What you need to produce from the material below is an exact transcription of the lines from the one with "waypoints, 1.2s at" through the one with "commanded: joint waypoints", both included, and no other line.

EXTRACTED ENTRIES:
# # #

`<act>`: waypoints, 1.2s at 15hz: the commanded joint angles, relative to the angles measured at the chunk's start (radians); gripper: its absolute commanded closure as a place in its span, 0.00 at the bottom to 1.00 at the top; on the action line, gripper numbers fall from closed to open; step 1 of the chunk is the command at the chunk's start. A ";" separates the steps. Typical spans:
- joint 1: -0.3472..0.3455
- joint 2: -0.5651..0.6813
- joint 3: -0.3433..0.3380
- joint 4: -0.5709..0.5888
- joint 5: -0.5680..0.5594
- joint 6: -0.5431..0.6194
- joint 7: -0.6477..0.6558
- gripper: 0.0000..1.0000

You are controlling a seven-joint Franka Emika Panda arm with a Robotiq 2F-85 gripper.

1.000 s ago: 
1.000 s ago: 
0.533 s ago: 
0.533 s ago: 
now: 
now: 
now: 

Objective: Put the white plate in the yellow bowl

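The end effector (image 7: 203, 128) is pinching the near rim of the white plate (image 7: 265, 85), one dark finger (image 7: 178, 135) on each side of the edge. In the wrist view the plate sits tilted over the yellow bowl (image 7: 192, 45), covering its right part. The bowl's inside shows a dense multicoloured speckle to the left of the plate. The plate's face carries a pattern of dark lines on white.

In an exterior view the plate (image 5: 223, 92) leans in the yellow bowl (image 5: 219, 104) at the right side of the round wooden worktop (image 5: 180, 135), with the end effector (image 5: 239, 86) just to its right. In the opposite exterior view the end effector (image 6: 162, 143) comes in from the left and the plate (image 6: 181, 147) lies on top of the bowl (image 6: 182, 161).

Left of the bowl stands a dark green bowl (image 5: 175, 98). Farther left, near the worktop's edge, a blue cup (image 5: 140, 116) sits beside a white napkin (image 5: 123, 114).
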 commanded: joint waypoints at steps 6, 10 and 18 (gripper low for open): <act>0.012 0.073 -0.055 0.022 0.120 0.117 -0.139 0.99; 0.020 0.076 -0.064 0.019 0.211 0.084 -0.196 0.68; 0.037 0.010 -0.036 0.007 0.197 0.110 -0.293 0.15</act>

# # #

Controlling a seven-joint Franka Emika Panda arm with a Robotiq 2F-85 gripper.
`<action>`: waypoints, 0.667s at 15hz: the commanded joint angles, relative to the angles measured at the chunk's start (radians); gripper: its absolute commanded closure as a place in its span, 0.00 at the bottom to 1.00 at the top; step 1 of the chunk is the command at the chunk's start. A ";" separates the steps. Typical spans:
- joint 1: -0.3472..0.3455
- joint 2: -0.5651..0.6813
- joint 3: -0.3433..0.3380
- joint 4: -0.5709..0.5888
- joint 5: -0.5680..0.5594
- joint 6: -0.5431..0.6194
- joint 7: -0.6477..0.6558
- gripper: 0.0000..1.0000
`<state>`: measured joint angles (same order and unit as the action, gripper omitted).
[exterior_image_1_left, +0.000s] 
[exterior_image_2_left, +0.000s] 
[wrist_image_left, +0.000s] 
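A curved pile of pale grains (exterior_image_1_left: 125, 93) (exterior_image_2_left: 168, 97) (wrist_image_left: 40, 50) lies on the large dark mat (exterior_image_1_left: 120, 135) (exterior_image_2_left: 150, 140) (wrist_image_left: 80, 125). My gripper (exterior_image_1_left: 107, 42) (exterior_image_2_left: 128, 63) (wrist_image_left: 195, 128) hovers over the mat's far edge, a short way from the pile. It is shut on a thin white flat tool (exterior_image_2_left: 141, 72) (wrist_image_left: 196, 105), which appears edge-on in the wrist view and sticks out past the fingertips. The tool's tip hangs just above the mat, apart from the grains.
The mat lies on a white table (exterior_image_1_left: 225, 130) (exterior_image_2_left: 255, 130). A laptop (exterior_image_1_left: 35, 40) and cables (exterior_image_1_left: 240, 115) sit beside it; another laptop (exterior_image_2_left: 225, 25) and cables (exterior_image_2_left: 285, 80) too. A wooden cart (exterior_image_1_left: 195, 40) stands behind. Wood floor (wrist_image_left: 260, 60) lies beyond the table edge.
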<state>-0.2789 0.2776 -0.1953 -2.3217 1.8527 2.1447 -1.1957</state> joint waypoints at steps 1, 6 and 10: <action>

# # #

ANSWER TO THE EXERCISE:
`<act>`: waypoints, 1.2s at 15hz: the commanded joint angles, relative to the angles measured at the chunk's start (radians); gripper: its absolute commanded closure as a place in its span, 0.00 at the bottom to 1.00 at the top; on the action line, gripper numbers fall from closed to open; step 1 of the chunk is the command at the chunk's start. A ";" separates the steps. Typical spans:
- joint 1: -0.3472..0.3455
- joint 2: -0.5651..0.6813
- joint 3: -0.3433..0.3380
- joint 4: -0.5709..0.5888
- joint 5: -0.5680..0.5594
- joint 6: -0.5431..0.6194
- joint 7: -0.6477..0.6558
- gripper: 0.0000..1.0000

You are controlling a seven-joint Franka Emika Panda arm with a Robotiq 2F-85 gripper.

1.000 s ago: 
1.000 s ago: 
0.533 s ago: 
0.533 s ago: 
now: 
now: 
now: 

Objective: Put the white plate in the yellow bowl

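The end effector (image 7: 203, 128) is pinching the near rim of the white plate (image 7: 265, 85), one dark finger (image 7: 178, 135) on each side of the edge. In the wrist view the plate sits tilted over the yellow bowl (image 7: 192, 45), covering its right part. The bowl's inside shows a dense multicoloured speckle to the left of the plate. The plate's face carries a pattern of dark lines on white.

In an exterior view the plate (image 5: 223, 92) leans in the yellow bowl (image 5: 219, 104) at the right side of the round wooden worktop (image 5: 180, 135), with the end effector (image 5: 239, 86) just to its right. In the opposite exterior view the end effector (image 6: 162, 143) comes in from the left and the plate (image 6: 181, 147) lies on top of the bowl (image 6: 182, 161).

Left of the bowl stands a dark green bowl (image 5: 175, 98). Farther left, near the worktop's edge, a blue cup (image 5: 140, 116) sits beside a white napkin (image 5: 123, 114).
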 commanded: joint waypoints at steps 6, 10 and 18 (gripper low for open): <act>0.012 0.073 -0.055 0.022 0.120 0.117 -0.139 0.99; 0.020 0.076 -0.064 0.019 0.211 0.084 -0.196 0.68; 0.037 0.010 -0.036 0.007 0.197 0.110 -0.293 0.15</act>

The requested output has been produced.